Emerging evidence indicates that autophagy may be a core regulator of CNS aging and neurodegeneration. In particular, microglial autophagy plays a vital role in maintaining brain homeostasis and the modulation of neuroinflammation. The neuroprotective effects of microglial autophagy have also been reported in acute CNS pathologies, such as traumatic brain injury [32] and cerebral ischemia [33,34], and impairing microglial autophagy aggravates the pathologies of Alzheimer’s disease [35,36] and Parkinson’s disease [37]. In addition, deficient autophagy in microglia impairs the synaptic pruning, causes social and behavioral defects [38], and aggravates depression-like behavior [39,40]. Recently, the interrelationship between autophagy induction and M1/M2 transition of macrophages or microglia has been reported in atherosclerosis [41] and brain infection [42], in which autophagy promotes the cell fate to M2 and M1, respectively. Therefore, although overall the microglial autophagy seems beneficial both in the physiology and pathology of the brain, there are also a few examples of the detrimental effects of autophagy [43,44]. However, the consequences of autophagy induction by cytosolic HMGB1 and its secretion by microglia in vivo might be complicated depending on the time point due to the interplay between different brain cells. Here, we demonstrate that it is beneficial for the microglia, whose fate changes from pro-inflammation to pro-autophagy; however, it may be detrimental to neighboring cells, such as neurons, astrocytes, and endothelial cells, since the extracellular HMGB1 secreted from the microglia via autophagosomes exerts pro-inflammatory effects on them.

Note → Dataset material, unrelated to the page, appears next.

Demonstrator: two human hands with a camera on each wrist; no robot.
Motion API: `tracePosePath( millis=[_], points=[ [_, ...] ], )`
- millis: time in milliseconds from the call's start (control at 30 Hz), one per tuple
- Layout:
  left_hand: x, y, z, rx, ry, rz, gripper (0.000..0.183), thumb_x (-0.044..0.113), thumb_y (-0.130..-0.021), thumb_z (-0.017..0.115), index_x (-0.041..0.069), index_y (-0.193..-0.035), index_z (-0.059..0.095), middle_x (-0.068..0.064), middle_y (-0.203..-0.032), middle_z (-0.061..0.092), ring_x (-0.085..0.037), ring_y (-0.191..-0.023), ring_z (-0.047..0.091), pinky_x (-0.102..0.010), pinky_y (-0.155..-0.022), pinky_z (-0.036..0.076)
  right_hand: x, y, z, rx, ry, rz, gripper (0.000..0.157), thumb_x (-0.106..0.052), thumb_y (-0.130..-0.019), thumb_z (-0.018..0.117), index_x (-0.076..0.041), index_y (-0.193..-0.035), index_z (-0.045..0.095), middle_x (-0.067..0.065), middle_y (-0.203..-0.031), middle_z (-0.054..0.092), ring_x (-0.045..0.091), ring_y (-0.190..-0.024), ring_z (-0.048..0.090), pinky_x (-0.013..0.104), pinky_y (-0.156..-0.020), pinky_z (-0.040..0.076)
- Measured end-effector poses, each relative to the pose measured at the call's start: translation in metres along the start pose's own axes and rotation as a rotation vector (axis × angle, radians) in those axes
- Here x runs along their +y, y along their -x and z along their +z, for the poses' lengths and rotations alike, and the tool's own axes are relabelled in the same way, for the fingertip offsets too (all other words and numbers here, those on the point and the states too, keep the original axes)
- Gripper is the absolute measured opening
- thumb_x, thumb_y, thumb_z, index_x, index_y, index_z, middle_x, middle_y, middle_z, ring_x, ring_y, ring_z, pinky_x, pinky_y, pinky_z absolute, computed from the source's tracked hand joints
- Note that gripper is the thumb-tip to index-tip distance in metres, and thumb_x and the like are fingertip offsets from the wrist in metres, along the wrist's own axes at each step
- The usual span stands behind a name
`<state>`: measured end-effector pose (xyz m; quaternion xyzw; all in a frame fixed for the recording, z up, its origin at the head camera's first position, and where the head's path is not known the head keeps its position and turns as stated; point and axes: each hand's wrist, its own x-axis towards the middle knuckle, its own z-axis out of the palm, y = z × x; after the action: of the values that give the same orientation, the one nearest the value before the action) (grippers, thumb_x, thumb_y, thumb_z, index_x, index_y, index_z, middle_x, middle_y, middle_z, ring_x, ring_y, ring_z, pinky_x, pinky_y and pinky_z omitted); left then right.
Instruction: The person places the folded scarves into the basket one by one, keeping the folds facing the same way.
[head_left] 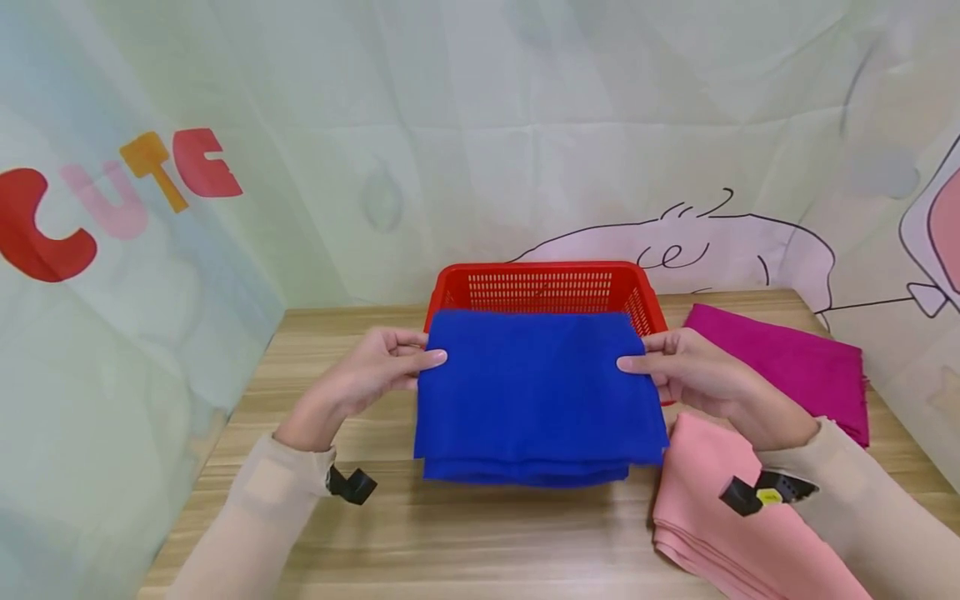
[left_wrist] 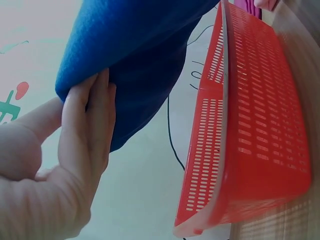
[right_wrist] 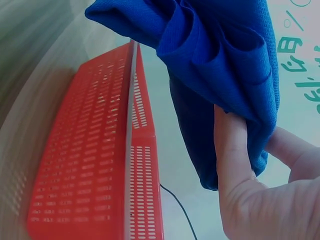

Therefore, the effects of the autocrine pathway by cytosolic HMGB1 occurring in the microglia and those from the paracrine pathway by extracellular HMGB1 are different, depending on the temporal progress (Figure 6E).
The present study reveals that cytosolic HMGB1 is involved in autophagic flux in the LPS-treated BV2 cells by interacting with NOD2, which modulates inflammation and autophagy. Further studies are needed to determine how HMGB1 regulates the autophagic process, specifically the interaction with various factors in diverse cellular stresses or diseases, and how it modulates its secretion based on these findings.

Supplementary Materials

The following supporting information can be downloaded at: https://www.mdpi.com/article/10.3390/cells11152410/s1, Figure S1: Suppression of LPS-mediated autophagy flux in BV2 cell by Chloroquine and Bafilomycin A1; Figure S2: Generation of HMGB1-deficient stable BV2 cell lines.

Author Contributions

J.-K.L.: conception, literature search, figure preparation, writing the initial draft and revising it critically, final approval of the published version of the manuscript; S.-W.K.: conception, writing the initial draft, data curation, visualization; S.-A.O.: literature search, data curation, visualization; S.-I.S. and D.D.: data curation, methodology, visualization. All authors have read and agreed to the published version of the manuscript.

Funding

This work was supported by a Mid-carrier Research Grant (2018R1A2B2004264) funded by the National Research Foundation (NRF) of Korea (to J.-K.L.) and by Inha University Research Grant (2020) (63097-1) (to J-K L).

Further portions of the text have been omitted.